Your goal:
Would you output the whole of the data exactly?

———

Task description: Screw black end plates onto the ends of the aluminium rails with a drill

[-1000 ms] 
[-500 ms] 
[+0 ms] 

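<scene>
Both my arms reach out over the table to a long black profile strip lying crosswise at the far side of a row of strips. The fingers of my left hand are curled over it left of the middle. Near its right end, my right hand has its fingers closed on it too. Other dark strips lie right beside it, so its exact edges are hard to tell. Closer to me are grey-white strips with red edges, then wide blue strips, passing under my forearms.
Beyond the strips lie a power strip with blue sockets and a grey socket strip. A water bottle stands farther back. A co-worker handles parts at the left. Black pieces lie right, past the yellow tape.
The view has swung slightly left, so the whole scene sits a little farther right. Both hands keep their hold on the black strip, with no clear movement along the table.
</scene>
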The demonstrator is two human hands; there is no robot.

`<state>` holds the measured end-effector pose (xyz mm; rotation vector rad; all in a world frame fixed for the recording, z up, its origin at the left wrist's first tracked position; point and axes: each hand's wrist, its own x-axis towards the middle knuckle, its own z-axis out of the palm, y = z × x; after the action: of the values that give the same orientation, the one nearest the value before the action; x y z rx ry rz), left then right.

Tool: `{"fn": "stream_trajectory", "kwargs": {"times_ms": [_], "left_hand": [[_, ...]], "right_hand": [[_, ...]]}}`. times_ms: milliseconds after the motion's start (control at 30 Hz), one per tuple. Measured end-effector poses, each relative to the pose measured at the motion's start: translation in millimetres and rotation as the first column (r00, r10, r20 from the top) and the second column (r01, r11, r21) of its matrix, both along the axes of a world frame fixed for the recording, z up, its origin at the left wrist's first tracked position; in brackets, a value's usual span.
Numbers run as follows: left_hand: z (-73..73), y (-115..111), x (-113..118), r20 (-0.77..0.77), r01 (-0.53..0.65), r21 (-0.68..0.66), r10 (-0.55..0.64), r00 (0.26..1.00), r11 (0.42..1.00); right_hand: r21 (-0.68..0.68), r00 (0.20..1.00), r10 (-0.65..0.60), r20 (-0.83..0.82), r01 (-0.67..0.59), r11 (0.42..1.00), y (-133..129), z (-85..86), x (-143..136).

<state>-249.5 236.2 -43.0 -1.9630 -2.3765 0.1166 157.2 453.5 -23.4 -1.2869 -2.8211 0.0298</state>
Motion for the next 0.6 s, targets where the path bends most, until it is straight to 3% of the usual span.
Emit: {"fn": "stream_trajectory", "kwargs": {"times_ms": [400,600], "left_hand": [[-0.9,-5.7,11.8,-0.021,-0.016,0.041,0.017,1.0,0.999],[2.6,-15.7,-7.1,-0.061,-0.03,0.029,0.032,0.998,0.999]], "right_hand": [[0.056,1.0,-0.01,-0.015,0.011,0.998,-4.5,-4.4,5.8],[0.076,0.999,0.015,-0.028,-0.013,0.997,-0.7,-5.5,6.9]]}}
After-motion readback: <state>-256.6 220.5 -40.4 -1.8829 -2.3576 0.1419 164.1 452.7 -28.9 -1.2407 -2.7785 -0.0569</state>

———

Written answer:
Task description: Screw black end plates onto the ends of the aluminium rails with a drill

[-1000 ms] 
[-500 ms] 
[+0 ms] 

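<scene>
Both my arms reach out over the table to a long black profile strip lying crosswise at the far side of a row of strips. The fingers of my left hand are curled over it left of the middle. Near its right end, my right hand has its fingers closed on it too. Other dark strips lie right beside it, so its exact edges are hard to tell. Closer to me are grey-white strips with red edges, then wide blue strips, passing under my forearms.
Beyond the strips lie a power strip with blue sockets and a grey socket strip. A water bottle stands farther back. A co-worker handles parts at the left. Black pieces lie right, past the yellow tape.
The view has swung slightly left, so the whole scene sits a little farther right. Both hands keep their hold on the black strip, with no clear movement along the table.
</scene>
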The demonstrator is two human hands; there is no robot.

`<state>` holds the measured end-effector pose (xyz mm; rotation vector rad; all in a world frame fixed for the recording, z up, its origin at the left wrist's first tracked position; point and axes: each hand's wrist, its own x-axis towards the middle knuckle, its own z-axis out of the palm, y = z × x; after the action: of the values that give the same orientation, the one nearest the value before the action; x y z rx ry rz), left then right.

Tool: `{"fn": "stream_trajectory", "kwargs": {"times_ms": [_], "left_hand": [[_, ...]], "right_hand": [[_, ...]]}}`. times_ms: milliseconds after the motion's start (control at 30 Hz), one per tuple. Measured end-effector poses, each relative to the pose measured at the motion's start: translation in millimetres and rotation as the first column (r00, r10, r20 from the top) and the second column (r01, r11, r21) of its matrix, both along the axes of a world frame fixed for the recording, z up, its origin at the left wrist's first tracked position; in brackets, a value's usual span.
Numbers run as follows: left_hand: z (-73..73), y (-115..111), x (-113..118), r20 (-0.77..0.77), r01 (-0.53..0.65), r21 (-0.68..0.66), r10 (-0.55..0.64), r00 (0.26..1.00), r11 (0.42..1.00); right_hand: r21 (-0.68..0.68), r00 (0.20..1.00), r10 (-0.65..0.60), r20 (-0.83..0.82), r01 (-0.67..0.59), r11 (0.42..1.00), y (-133..129), z (-85..86), x (-143..136).

<state>-249.5 236.2 -43.0 -1.9630 -2.3765 0.1166 157.2 453.5 -23.4 -1.2869 -2.8211 0.0298</state>
Motion for the next 0.6 s, targets where the path bends most, until it is straight to 3% of the usual span.
Emit: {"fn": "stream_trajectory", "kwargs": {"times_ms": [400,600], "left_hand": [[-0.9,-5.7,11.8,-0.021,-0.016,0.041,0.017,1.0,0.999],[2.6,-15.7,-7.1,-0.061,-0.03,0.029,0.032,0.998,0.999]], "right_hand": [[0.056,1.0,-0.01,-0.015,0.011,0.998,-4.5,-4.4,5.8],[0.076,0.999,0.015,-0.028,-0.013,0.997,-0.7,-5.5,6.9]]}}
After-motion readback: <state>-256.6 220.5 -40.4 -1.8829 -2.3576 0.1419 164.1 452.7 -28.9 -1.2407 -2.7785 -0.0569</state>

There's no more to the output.